[RECORDED INFORMATION]

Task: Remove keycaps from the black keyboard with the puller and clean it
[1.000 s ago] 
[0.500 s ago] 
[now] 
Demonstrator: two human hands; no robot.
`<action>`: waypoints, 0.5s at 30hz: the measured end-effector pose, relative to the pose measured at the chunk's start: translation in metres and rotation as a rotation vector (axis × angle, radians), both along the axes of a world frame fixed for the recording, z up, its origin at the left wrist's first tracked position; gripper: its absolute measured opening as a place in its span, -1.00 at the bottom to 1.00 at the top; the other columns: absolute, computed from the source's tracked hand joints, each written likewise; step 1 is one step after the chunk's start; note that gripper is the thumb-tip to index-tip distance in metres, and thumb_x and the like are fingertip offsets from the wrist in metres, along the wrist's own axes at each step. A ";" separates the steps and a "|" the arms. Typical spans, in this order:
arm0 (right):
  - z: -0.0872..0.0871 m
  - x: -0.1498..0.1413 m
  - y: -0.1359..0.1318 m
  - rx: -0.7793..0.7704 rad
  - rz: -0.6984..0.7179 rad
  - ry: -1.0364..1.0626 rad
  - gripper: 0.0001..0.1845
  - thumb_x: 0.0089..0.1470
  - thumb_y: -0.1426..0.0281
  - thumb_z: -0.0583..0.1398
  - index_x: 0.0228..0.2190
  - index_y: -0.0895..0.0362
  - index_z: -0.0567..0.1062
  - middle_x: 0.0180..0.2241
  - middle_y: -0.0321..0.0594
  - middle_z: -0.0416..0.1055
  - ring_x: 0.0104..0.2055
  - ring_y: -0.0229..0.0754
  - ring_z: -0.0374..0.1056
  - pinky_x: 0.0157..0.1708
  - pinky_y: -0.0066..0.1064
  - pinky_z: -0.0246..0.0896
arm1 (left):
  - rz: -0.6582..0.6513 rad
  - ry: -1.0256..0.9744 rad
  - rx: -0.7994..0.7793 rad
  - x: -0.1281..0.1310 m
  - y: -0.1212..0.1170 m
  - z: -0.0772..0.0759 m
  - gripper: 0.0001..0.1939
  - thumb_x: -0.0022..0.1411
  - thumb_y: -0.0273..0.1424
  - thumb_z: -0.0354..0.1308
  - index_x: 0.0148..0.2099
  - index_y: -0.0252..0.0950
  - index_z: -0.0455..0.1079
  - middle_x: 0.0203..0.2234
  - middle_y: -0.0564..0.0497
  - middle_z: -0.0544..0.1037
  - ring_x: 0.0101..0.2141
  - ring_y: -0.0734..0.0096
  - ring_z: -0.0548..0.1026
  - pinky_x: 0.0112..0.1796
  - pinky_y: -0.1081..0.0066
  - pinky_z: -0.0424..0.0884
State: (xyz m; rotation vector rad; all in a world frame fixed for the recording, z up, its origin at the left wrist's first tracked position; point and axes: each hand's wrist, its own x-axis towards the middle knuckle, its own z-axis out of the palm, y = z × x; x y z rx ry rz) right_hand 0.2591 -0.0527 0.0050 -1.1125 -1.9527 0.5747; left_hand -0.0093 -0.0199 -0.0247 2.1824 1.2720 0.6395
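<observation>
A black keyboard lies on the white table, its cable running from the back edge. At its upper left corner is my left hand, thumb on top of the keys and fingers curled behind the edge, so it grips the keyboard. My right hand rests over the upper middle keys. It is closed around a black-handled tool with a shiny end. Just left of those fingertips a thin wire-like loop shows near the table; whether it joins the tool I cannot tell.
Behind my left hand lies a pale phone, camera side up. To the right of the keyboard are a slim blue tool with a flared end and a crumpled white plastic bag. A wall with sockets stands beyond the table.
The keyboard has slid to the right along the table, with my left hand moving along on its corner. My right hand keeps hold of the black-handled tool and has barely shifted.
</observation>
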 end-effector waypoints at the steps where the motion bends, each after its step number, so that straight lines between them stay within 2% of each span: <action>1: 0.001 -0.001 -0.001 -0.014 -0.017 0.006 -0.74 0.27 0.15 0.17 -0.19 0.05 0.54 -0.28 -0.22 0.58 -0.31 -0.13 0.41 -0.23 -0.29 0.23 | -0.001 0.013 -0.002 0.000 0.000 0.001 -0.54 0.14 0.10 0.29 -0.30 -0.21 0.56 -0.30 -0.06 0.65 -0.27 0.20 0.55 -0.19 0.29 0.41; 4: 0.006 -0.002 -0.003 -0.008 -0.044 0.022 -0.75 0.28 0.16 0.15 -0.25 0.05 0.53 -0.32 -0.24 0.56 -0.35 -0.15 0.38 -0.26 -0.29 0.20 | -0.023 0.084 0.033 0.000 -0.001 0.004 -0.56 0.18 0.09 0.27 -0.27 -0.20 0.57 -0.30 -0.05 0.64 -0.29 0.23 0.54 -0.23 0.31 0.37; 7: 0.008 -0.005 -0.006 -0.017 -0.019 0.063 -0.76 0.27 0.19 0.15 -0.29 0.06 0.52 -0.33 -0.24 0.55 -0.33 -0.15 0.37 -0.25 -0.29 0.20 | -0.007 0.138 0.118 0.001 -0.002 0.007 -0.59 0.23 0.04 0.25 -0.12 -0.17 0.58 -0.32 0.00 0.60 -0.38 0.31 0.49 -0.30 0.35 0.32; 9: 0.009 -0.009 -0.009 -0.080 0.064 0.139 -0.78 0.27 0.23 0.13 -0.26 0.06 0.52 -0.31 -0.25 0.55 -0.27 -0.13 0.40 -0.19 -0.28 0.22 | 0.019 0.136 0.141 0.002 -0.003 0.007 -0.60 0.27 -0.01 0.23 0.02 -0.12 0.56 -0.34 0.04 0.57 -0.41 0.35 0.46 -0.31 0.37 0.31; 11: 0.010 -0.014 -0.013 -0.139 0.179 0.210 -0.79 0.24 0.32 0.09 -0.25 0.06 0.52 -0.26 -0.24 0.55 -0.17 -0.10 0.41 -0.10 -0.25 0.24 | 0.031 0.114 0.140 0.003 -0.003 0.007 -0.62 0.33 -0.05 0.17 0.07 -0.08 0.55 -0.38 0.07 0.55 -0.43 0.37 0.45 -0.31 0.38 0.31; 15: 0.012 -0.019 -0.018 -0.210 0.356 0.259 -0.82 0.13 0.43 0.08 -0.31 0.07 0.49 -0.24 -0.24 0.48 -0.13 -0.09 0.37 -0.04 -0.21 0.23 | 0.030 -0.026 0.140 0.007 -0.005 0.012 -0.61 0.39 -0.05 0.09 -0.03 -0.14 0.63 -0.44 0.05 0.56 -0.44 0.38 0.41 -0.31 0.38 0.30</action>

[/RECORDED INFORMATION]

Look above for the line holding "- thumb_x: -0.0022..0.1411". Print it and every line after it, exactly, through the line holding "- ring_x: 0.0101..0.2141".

  - thumb_x: -0.0022..0.1411
  - thumb_y: -0.0273..0.1424
  - thumb_z: -0.0354..0.1308
  - index_x: 0.0148..0.2099
  - index_y: -0.0252..0.0950
  - index_z: -0.0455..0.1079
  - middle_x: 0.0203..0.2234
  - middle_y: -0.0564..0.0497
  - middle_z: -0.0544..0.1037
  - ring_x: 0.0101..0.2141

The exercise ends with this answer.